Detalhe da gravura Végétaux des forêts vierges du Brésil (1) de Jean Baptiste
Debret. Litografia de Charles Etienne Pierre Motte.
A Viagem pitoresca evidencia o gênio artístico desse pintor e desenhista
francês, mas a característica marcante da obra é o fato de revelar em imagens a
história da vida urbana brasileira do início de século XIX, especialmente, da vida
na corte do Rio de Janeiro, embora contenha também algumas imagens de São
Paulo e de províncias do sul, as quais Debret só visitou tardiamente, nos seus
últimos anos de Brasil.
Foi precisamente no registro do cotidiano brasileiro que Debret produziu os
mais extraordinários resultados. Seus desenhos apresentam figurinhas,
transpostas de um cenário para outro e pintadas diretamente das ruas, informam
como se vestiam, como trabalhavam, como se divertiam, como eram enterrados
os ricos e os pobres, os cidadãos livres e os escravos. Nos seus desenhos, são
os personagens que aparecem em primeiro plano: a arquitetura das cidades e a
paisagem servem de cenário para homens, mulheres e crianças, livres e
escravos, além de animais. Quanto às florestas virgens e tribos indígenas, elas
foram retratadas muito mais a partir de pesquisas em museus e nas obras de
outros viajantes, uma vez que Debret pouco se afastou da paisagem urbana do
Rio de Janeiro. Seus índios são idealizados, numa mistura de fantasia e de
ciência: são figuras fortes e muitas vezes representadas em cenas heróicas.
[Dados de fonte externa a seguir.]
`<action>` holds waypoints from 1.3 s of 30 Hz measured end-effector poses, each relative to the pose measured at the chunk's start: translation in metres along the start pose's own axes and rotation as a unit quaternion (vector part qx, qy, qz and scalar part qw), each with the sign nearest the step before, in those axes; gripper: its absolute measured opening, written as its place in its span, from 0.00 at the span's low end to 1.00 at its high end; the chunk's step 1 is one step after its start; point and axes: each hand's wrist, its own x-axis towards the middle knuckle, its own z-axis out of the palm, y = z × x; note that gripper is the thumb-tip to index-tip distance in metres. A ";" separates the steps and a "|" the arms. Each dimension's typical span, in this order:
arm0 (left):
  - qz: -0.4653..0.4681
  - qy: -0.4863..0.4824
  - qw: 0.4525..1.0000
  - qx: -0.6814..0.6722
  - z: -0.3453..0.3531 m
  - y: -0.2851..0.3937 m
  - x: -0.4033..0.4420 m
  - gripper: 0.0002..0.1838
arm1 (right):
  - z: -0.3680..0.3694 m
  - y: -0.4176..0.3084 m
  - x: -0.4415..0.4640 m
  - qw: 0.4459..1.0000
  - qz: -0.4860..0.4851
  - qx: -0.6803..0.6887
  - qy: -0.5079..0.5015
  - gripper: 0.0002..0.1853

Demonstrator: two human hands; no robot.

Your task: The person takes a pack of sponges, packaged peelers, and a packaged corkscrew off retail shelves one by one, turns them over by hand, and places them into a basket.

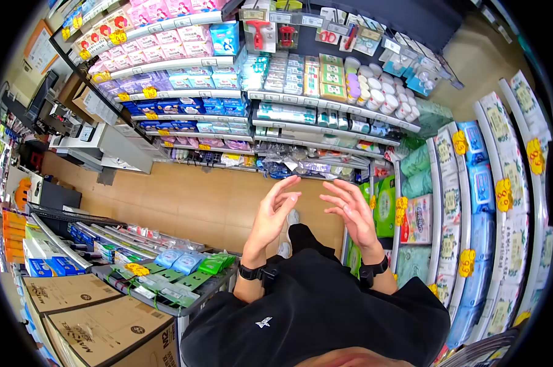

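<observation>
The green pack (385, 207) is glossy and smooth-skinned, a bright leaf green with pale markings too small to read. It sits on the right-side rack (435, 238), its outline longer than wide, with a fairly straight border along each long side. Close along those sides run silver shelf edges; yellow price tags (401, 211) hang at the one to its right, and beyond that edge lies a pink-and-white pack (418, 219). To the left of the green pack, the tan floor (227, 192) gives open room reaching to the stocked back shelves (325, 116), which stand ahead and to its left. Well apart on its far left is a low display (166, 281) with blue and green packets, and cardboard cartons (99, 324) nearer the wearer. The pack's long axis runs roughly fore and aft, in line with the silver edges; which end is its top I cannot tell. The right hand (354, 214), just left of the pack in view, is empty, its fingers loosely bent and spread. The left hand (273, 217), farther left of the pack, is empty too, fingers lightly curved toward the right hand, with a gap between the two.
</observation>
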 end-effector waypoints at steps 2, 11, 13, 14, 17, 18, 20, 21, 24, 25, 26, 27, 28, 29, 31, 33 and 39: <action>0.005 0.005 1.000 0.006 -0.005 0.002 0.016 0.24 | -0.005 0.002 0.022 1.000 -0.007 0.008 -0.014 0.30; 0.045 0.045 0.997 0.032 -0.020 0.026 0.122 0.25 | -0.046 -0.004 0.130 0.997 -0.052 0.014 -0.061 0.28; 0.041 0.045 0.998 0.022 -0.021 0.036 0.148 0.25 | -0.057 -0.008 0.153 0.997 -0.050 0.013 -0.060 0.27; 0.055 0.048 0.997 0.019 -0.021 0.037 0.161 0.25 | -0.063 -0.009 0.163 0.996 -0.052 0.019 -0.065 0.27; 0.049 0.074 0.995 0.041 -0.022 0.037 0.194 0.25 | -0.077 -0.005 0.193 0.997 -0.038 0.023 -0.057 0.31; 0.053 0.075 0.995 0.040 -0.023 0.036 0.203 0.24 | -0.080 -0.007 0.201 0.998 -0.031 0.029 -0.055 0.30; 0.056 0.090 0.993 0.044 -0.028 0.033 0.218 0.24 | -0.087 -0.002 0.219 0.997 -0.026 0.036 -0.062 0.30; 0.058 0.100 0.992 0.046 -0.031 0.031 0.224 0.24 | -0.090 0.000 0.227 0.997 -0.022 0.040 -0.063 0.29; 0.053 0.134 0.989 0.043 -0.043 0.023 0.241 0.25 | -0.093 0.000 0.252 0.997 -0.018 0.028 -0.068 0.29; 0.055 0.150 0.986 0.039 -0.048 0.021 0.247 0.25 | -0.094 0.000 0.260 0.997 -0.020 0.019 -0.068 0.29; 0.054 0.154 0.986 0.038 -0.052 0.019 0.253 0.25 | -0.095 0.000 0.269 0.997 -0.019 0.023 -0.074 0.28; 0.057 0.172 0.983 0.041 -0.056 0.020 0.261 0.25 | -0.096 0.002 0.280 0.997 -0.016 0.024 -0.077 0.28; 0.059 0.188 0.979 0.043 -0.061 0.021 0.268 0.25 | -0.098 0.005 0.291 0.996 -0.020 0.022 -0.084 0.27; 0.059 0.191 0.979 0.043 -0.066 0.020 0.275 0.25 | -0.098 0.008 0.301 0.996 -0.024 0.020 -0.089 0.26; 0.078 0.198 0.975 0.062 -0.078 0.022 0.294 0.26 | -0.097 0.010 0.322 0.995 -0.024 0.023 -0.094 0.26; 0.077 0.195 0.975 0.076 -0.089 0.027 0.313 0.26 | -0.094 0.014 0.342 0.995 -0.032 0.012 -0.092 0.25; 0.100 0.188 0.968 0.131 -0.126 0.032 0.382 0.29 | -0.083 0.024 0.406 0.997 -0.038 -0.034 -0.059 0.27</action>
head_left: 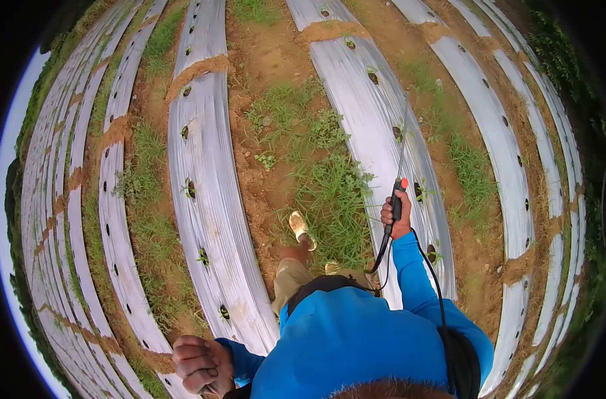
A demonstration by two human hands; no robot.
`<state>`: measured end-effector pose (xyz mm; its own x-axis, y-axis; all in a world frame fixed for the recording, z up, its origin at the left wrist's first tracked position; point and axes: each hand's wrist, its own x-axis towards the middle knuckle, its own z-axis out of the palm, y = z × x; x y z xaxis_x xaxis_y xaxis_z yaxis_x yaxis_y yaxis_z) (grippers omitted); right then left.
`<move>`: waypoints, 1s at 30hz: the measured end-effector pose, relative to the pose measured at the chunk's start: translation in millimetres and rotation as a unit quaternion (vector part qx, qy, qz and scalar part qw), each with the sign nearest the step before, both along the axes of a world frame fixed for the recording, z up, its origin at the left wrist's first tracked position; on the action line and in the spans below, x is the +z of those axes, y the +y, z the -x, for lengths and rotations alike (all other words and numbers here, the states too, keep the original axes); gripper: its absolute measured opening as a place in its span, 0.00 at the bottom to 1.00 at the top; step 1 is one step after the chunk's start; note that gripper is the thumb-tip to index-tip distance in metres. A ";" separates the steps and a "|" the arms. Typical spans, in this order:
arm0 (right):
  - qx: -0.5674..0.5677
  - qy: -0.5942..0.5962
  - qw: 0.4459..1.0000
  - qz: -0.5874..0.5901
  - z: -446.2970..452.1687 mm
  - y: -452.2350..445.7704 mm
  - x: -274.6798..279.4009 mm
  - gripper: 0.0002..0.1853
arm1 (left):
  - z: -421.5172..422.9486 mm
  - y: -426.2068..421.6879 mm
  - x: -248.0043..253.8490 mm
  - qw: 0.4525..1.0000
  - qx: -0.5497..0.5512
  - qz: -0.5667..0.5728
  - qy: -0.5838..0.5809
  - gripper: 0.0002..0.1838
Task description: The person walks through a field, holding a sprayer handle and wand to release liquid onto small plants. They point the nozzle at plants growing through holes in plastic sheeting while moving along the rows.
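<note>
Path (266,56) between left bed (206,149) and right bed (375,133); one row of seedlings (203,257) on each; weeds (336,206) on the path, right of the front shoe (298,225); sprayer wand (397,206), in the right hand (402,225), extending forward over the right bed

On the right, our black spray handle (397,209) carries a red-orange knob (404,183); near, we wear a bright blue shirt (356,339) and khaki shorts (291,284). Silvery-white sheeting (206,153), dotted with dark holes (224,312), stripes brown soil (250,196) and green weeds (339,216).
</note>
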<state>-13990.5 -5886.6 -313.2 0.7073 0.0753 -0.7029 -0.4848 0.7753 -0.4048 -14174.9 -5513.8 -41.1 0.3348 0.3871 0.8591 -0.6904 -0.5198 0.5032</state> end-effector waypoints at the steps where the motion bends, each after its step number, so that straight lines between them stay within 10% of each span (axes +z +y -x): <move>1: 0.010 0.001 1.000 -0.002 -17.6 5.1 -1.4 0.20 | -22.9 7.0 -5.2 1.000 -0.001 0.004 0.004 0.13; 19: -0.023 0.007 0.997 -0.076 -401.3 114.5 30.1 0.20 | -444.0 158.8 -11.0 0.993 -0.041 0.105 -0.037 0.14; 22: -0.005 0.015 0.998 -0.053 -461.9 123.2 23.3 0.20 | -490.0 181.3 -17.3 0.971 0.173 -0.025 0.162 0.14; 24: 0.012 0.024 0.999 -0.035 -508.0 137.8 15.8 0.19 | -538.7 186.9 -23.4 0.998 -0.007 0.056 0.042 0.15; 30: 0.051 0.052 0.995 0.070 -691.8 180.6 -37.1 0.18 | -697.3 190.3 -32.6 0.998 0.058 0.004 0.002 0.18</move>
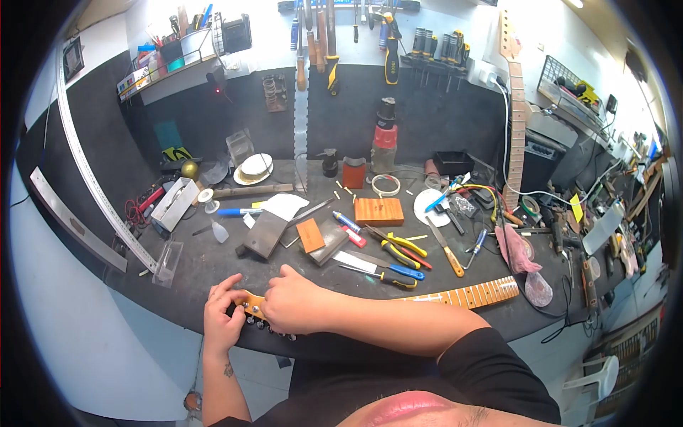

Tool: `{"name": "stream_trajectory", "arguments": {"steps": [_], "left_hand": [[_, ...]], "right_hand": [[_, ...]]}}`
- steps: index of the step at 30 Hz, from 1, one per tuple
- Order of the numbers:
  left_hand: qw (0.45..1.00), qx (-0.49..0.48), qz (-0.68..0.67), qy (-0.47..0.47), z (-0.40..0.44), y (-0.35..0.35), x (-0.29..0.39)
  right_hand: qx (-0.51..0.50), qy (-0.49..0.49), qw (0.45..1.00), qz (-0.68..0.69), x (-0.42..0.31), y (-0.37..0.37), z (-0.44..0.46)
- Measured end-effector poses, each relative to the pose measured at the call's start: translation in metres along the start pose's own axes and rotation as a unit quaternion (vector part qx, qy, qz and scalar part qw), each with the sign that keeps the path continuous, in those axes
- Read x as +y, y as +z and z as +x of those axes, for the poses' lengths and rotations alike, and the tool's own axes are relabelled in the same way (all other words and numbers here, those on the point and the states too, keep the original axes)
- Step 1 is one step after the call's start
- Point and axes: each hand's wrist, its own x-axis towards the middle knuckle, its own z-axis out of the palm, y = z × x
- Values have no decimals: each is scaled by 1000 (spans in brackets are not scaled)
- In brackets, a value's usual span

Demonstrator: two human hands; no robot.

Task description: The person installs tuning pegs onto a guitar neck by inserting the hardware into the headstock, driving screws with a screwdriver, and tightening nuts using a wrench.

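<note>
A guitar neck (473, 294) lies along the front edge of the dark workbench, its fretted end to the right and its headstock (250, 304) to the left. Tuning machines (260, 324) show along the headstock's lower side. My left hand (222, 313) grips the headstock's end between thumb and curled fingers. Over the headstock, my right hand (295, 302) is closed in a fist with the fingers turned under; what it holds, if anything, is hidden. My right forearm crosses above the neck and covers its middle.
Just beyond the hands lie a yellow-black screwdriver (380, 275), a blue-handled tool (405, 271), pliers (404, 250), a wooden block (378, 211) and a dark sanding block (265, 235). A wooden-handled knife (448, 252) lies farther right. A clear plastic box (168, 263) stands left.
</note>
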Motion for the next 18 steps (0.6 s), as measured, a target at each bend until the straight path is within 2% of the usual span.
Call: {"name": "stream_trajectory", "arguments": {"steps": [2,3,6,9,11,12,14,15,18], "left_hand": [[994,31,-70,-74,0,4,14],[997,20,-42,-57,-1,2,9],[1000,-7,17,-12,-1,-1,-4],[999,-14,39,24,1,-1,-5],[997,-7,61,55,2,-1,-6],[999,5,25,20,1,0,-4],[997,28,-46,-53,-1,3,13],[999,14,-17,-29,-1,0,10],[999,-17,41,31,-1,-3,-4]], "right_hand": [[-22,6,1000,-11,0,-3,0],[-33,9,999,-17,0,-3,0],[175,8,985,-2,-2,10,-6],[175,-19,984,2,0,24,-3],[54,-4,999,5,0,6,-1],[-7,4,1000,7,0,-1,0],[-7,4,1000,-8,-1,-2,0],[-7,4,1000,-15,-1,-2,-1],[184,-5,983,-8,-1,12,-6]]}}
A Viagem pitoresca não apenas contribuiu para divulgar nosso país nos círculos
cultos europeus mas, ainda hoje, se revela uma obra feita para o Brasil e os
brasileiros, onde Debret deixa transparecer sua forte relação pessoal e
emocional com o país onde viveu por 15 anos.
* Cristina Antunes é curadora da Biblioteca Mindlin.